According to dermatologist and founder of Maei MD, Dr. Rebecca Marcus, "It may take a while to get clean once you do decide to start bathing again." She continued, telling The List, "Dead skin cells mixed with oil and dirt will have built up on the skin, creating yellow [and] brown bumps that take time and a lot of elbow grease to remove."
You probably need to bathe more often than you think
All of the dermatologists we spoke to agreed that there’s no evidence-based benefit to going a long time without bathing, but the ideal regularity differs. Dermatologist Suzanne Friedler said that a number of factors come into play, including where you live, how active you are, and the time of year. "If you go to the gym and sweat every day, you’re going to have much more of a buildup of bacteria and yeast," she explained. "If you’re someone who leads a fairly sedentary lifestyle, your skin is fairly dry, or you live in a cool climate, every few days may be okay for you."
Dr. Rebecca Marcus agrees. As she explained, "For those with dry skin and eczema, it may not be necessary to shower every single day and they could potentially skip a day here and there if frequent showers are contributing to their dry skin. Ideally, though, showers should be daily, and should be kept short and taken with lukewarm, not hot, water to prevent excessive drying of the skin."
You may need a special kind of cleanser
If after an extended period of time of not bathing, you’re finding it difficult to get your skin back to tip-top condition, it may be the type of soap you’re using. "It is very important to state here that what you use as a cleanser will impact the health of your skin," said Dr.

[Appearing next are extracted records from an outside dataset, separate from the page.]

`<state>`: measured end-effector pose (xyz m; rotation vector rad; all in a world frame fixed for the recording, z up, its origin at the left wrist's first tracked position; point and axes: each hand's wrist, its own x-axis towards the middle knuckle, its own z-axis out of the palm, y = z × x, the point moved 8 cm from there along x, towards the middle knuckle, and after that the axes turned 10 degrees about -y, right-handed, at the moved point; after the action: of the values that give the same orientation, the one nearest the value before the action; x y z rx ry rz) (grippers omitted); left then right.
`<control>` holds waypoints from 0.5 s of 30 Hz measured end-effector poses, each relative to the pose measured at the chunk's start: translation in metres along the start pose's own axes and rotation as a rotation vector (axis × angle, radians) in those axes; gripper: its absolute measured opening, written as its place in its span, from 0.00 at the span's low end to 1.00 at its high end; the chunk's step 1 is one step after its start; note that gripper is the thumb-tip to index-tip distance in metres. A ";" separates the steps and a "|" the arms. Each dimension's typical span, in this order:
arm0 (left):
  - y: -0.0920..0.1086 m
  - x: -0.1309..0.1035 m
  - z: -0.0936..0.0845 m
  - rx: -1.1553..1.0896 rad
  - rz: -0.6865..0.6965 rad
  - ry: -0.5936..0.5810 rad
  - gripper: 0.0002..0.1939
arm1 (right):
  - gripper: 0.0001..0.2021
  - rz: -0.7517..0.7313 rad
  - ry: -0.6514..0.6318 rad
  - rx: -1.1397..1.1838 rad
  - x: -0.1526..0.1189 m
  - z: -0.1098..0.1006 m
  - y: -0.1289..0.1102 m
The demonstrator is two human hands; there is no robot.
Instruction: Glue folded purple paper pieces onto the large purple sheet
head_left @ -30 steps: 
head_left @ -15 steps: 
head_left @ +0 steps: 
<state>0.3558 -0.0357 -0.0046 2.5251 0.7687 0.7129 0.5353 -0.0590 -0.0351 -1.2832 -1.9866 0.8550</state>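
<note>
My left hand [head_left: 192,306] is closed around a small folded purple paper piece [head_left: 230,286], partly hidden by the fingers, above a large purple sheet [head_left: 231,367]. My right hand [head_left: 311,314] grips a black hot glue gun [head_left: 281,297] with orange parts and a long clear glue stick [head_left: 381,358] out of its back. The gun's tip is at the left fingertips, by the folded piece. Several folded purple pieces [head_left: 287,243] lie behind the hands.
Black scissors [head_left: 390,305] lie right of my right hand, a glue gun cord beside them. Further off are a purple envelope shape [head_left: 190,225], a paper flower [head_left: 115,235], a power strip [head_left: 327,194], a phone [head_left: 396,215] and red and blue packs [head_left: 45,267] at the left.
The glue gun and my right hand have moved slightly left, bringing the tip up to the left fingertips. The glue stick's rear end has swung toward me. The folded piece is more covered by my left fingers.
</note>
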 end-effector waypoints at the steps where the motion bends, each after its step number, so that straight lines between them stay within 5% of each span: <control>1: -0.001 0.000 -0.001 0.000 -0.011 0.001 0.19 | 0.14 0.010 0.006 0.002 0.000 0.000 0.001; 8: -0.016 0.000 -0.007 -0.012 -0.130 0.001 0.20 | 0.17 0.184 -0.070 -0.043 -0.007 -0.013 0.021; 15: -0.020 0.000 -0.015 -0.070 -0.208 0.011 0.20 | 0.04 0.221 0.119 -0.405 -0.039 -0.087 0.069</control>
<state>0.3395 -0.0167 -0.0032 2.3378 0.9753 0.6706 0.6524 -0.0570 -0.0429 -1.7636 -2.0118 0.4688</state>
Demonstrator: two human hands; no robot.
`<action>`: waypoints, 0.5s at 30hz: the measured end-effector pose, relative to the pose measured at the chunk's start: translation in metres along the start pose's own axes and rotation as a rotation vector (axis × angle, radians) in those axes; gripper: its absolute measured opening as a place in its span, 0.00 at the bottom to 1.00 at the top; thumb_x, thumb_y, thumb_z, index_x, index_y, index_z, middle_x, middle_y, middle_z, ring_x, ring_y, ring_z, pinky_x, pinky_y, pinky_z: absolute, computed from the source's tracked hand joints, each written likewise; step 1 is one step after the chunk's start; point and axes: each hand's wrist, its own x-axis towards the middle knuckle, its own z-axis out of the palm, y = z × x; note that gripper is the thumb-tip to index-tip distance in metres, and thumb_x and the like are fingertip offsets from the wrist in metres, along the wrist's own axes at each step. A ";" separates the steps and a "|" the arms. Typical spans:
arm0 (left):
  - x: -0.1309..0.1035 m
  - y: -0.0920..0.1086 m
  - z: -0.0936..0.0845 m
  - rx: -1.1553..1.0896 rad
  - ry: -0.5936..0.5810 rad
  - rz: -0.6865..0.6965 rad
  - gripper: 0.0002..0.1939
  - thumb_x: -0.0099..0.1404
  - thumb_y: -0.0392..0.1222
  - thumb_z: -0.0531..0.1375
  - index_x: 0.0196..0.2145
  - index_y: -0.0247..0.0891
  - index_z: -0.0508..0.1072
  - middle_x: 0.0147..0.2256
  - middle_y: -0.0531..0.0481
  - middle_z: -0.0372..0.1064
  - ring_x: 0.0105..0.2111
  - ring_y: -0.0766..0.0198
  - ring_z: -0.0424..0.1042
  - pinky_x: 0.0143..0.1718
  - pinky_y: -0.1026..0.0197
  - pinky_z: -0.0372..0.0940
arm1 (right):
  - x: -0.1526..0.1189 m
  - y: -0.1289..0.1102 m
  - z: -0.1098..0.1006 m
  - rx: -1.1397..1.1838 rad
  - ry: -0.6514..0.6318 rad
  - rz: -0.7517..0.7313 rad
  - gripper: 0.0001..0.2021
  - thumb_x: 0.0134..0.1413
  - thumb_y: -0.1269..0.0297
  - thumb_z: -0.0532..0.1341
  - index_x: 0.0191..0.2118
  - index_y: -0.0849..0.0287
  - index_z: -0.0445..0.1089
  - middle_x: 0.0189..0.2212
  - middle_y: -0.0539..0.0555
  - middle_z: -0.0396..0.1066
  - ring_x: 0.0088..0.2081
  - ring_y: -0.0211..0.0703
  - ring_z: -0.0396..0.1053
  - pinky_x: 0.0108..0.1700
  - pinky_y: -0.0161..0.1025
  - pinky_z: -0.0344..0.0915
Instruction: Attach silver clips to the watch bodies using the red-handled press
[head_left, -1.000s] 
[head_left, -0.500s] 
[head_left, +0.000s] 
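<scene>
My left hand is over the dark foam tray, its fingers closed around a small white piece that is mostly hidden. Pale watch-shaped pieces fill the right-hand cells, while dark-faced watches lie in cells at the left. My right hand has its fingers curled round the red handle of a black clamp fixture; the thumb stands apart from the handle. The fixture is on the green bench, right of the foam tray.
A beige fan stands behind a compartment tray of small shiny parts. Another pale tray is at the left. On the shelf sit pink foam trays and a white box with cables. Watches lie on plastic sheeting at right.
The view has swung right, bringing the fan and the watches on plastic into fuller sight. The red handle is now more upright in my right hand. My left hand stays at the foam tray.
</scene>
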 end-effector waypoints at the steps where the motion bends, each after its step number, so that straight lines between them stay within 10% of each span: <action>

Sheilagh Maguiness, a board-certified pediatric dermatologist. "You want to remove dead skin, dirt, and bacteria while not disrupting your natural skin microbiome." Dr. Maguiness recommends a gentle, hypoallergenic cleanser that is pH balanced for the skin and dermatologist-recommended.
Dermatologist Suzanne Friedler also noted that certain skin conditions might require specific types of cleansers. She clarified, saying, "If someone comes in complaining of odor, an antibacterial soap is great for that. If someone comes in for yeast, you need sulfur washes and other antimicrobial washes that are appropriate, [like] anti-fungal creams and washes. Even dandruff shampoos can be helpful for some of those yeast-borne infections."